Bernhard Kappe, CEO and Founder, Orthogonal

Bernhard Kappe is the Founder and CEO of Orthogonal. For over a decade, Bernhard has provided thought leadership and innovation in the fields of Software as a Medical Device (SaMD), Digital Therapeutics (DTx) and connected medical device systems. As a leader in the MedTech industry, Bernhard has a passion for launching successful medical device software that makes a difference for providers and patients, as well as helping companies deliver more from their innovation pipelines. He’s the author of the eBook Agile in an FDA Regulated Environment and a co-author of the AAMI Consensus Report on cloud computing for medical devices. Bernhard was the founder of the Chicago Product Management Association (ChiPMA) and the Chicago Lean Startup Challenge. He earned a Bachelor’s and Masters in Mathematics from the University of Pennsylvania, and a Bachelor’s of Science and Economics from the Wharton School of Business.

Michelle Jump, CEO, MedSec

Michelle Jump is the Chief Executive Officer at MedSec, where she is responsible for providing strategic leadership, training and education to the medical device industry and thought leadership in the area of medical device cybersecurity practices and process. She also participates in a variety of domestic and international standards, as well as relevant industry and governmental initiatives to support security within the healthcare industry.

Buddy Smith, Director of Technical Consulting, MedSec

Buddy Smith is a security engineer focused on protecting electronic devices from attack. He has an extensive background in firmware development, bringing his passion for embedded development to the security world.
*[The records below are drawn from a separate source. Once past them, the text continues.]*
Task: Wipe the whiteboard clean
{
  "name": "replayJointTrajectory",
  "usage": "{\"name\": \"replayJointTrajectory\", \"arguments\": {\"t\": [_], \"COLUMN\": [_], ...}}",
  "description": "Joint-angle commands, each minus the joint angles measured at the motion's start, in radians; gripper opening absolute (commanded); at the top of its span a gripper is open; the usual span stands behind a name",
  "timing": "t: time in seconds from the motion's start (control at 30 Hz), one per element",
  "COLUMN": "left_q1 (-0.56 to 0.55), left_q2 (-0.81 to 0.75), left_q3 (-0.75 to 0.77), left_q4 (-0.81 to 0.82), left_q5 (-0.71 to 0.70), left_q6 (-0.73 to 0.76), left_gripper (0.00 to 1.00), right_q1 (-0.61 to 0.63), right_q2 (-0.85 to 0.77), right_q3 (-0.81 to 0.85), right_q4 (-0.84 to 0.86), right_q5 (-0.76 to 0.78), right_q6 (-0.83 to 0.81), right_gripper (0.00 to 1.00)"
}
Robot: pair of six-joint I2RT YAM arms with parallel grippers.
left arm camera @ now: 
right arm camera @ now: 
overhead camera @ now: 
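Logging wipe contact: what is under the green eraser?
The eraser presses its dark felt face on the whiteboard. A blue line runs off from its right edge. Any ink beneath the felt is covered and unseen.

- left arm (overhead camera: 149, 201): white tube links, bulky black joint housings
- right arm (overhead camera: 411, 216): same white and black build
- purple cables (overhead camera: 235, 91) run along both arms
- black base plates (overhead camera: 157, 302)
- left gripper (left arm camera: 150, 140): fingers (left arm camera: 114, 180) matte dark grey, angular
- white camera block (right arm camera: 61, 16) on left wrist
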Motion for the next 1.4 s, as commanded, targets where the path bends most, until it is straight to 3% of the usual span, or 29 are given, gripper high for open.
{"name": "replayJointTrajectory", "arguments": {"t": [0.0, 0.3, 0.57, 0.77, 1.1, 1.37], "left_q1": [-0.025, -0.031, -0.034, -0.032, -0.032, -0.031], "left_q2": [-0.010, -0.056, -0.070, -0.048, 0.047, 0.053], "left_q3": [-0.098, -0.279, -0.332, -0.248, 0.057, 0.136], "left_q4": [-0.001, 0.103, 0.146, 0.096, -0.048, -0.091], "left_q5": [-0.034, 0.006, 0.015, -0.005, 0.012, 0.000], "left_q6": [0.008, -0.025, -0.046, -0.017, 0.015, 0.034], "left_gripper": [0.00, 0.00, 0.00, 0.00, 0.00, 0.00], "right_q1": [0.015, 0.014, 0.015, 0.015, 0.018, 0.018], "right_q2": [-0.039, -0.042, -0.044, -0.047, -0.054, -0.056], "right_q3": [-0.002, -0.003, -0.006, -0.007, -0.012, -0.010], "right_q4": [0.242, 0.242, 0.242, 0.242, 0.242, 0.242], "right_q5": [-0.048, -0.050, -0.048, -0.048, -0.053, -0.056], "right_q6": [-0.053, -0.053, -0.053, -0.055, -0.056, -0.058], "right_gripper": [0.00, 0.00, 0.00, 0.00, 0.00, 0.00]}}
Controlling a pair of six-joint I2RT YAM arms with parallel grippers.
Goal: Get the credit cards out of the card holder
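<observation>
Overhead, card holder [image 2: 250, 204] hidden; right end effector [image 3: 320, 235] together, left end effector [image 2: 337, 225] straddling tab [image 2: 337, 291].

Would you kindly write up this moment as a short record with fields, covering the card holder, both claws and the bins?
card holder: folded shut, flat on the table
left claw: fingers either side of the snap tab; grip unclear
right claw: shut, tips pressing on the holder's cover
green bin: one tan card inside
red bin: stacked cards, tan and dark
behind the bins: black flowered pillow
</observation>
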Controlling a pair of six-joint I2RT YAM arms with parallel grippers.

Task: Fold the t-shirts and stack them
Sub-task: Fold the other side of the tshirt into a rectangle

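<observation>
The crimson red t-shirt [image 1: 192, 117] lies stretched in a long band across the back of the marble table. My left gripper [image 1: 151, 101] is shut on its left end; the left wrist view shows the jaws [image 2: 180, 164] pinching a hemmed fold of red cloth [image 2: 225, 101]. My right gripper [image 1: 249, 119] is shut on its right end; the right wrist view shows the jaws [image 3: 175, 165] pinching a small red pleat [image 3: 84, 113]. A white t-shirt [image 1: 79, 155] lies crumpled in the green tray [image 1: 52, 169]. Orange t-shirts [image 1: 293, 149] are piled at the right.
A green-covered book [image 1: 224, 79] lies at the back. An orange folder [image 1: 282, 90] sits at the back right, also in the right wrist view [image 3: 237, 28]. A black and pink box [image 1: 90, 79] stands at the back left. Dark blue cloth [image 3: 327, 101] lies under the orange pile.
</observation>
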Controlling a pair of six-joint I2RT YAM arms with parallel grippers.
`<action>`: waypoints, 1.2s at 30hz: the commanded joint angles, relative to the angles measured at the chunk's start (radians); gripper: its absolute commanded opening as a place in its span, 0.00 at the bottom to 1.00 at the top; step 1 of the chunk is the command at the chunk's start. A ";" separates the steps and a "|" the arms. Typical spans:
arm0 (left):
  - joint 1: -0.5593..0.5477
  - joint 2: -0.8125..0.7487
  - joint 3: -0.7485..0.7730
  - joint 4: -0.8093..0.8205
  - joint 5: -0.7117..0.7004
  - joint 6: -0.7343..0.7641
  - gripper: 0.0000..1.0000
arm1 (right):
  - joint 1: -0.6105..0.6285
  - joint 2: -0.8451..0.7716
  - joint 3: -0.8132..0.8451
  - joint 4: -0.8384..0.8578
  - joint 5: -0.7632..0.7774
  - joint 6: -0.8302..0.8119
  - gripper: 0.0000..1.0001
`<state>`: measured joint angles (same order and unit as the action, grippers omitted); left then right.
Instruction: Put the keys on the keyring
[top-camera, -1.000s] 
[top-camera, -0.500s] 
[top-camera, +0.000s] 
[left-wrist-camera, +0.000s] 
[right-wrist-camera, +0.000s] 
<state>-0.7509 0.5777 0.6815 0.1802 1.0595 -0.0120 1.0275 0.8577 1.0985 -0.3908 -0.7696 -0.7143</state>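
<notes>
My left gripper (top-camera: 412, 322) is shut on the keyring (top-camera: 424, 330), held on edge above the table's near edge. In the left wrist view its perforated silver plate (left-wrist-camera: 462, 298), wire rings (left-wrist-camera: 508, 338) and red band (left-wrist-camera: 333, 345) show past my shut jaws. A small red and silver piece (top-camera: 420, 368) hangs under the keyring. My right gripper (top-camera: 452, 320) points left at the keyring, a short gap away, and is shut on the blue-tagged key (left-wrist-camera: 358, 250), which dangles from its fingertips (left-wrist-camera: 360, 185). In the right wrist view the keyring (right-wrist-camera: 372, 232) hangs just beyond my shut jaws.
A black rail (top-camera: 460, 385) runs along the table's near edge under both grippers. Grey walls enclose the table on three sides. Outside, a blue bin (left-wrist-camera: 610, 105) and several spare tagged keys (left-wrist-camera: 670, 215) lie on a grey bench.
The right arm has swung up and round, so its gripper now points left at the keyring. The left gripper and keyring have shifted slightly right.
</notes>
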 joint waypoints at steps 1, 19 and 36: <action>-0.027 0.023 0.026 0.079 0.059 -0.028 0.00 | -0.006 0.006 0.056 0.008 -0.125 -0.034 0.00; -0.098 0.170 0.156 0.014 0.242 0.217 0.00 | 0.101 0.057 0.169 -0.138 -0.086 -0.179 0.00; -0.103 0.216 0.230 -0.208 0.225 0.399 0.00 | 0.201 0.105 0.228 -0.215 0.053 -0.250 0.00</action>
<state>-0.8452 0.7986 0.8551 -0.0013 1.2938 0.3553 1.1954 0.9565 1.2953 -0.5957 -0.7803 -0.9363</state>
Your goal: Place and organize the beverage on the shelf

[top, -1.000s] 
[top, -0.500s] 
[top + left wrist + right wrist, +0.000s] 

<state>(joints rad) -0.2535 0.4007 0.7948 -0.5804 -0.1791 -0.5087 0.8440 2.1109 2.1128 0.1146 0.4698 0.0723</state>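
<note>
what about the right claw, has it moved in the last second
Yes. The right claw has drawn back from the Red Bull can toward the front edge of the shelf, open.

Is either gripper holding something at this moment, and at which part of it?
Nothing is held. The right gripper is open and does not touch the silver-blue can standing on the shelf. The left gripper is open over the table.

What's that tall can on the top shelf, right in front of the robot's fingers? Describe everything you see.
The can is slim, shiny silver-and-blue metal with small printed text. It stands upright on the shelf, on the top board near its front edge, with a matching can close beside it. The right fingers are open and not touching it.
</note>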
In his 15 years of experience, Buddy has worked in cryptography, hardware design, firmware engineering, and information security. In his role at MedSec, he has supported clients with regulatory filings, performed penetration tests of devices and created threat models for systems, from long-lived implantable devices to bedside infusion pumps.

Buddy holds a Bachelor of Science in Computer Engineering from the Georgia Institute of Technology, and is an Offensive Security Certified Professional. He is also an IEEE Senior member.

Moderator

Randy Horton, Chief Solutions Officer, Orthogonal
Randy Horton is Chief Solutions Officer at Orthogonal, a software consulting firm that improves patient outcomes faster by helping MedTech firms accelerate their development pipelines for Software as a Medical Device (SaMD), digital therapeutics (DTx) and connected medical device systems. Orthogonal makes that acceleration happen by fusing modern software engineering and product management tools and techniques (e.g., Agile, Lean Startup, User-Centered Design and Systems Thinking) with the regulated focus on device safety and effectiveness that is at the heart of MedTech.

Horton serves as Co-Chair for AAMI’s Cloud Computing Working Group, as well as AAMI CR:510(2021) and the in-process Technical Information Report #115, all of which address how to safely move medical device computing functions into the cloud. He is a frequent speaker at conferences and webinars, including events hosted by AdvaMed, AAMI, HLTH, RAPS and the Human Factors and Ergonomics Society (HFES).